Problem to work on
All of the data is to be copied without a single change.

Data block
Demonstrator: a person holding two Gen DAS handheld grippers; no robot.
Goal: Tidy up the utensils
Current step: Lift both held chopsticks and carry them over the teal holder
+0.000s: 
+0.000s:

The answer
Demonstrator: a person holding two Gen DAS handheld grippers; no robot.
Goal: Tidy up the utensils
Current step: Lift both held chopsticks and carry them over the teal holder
+0.000s: 
+0.000s:

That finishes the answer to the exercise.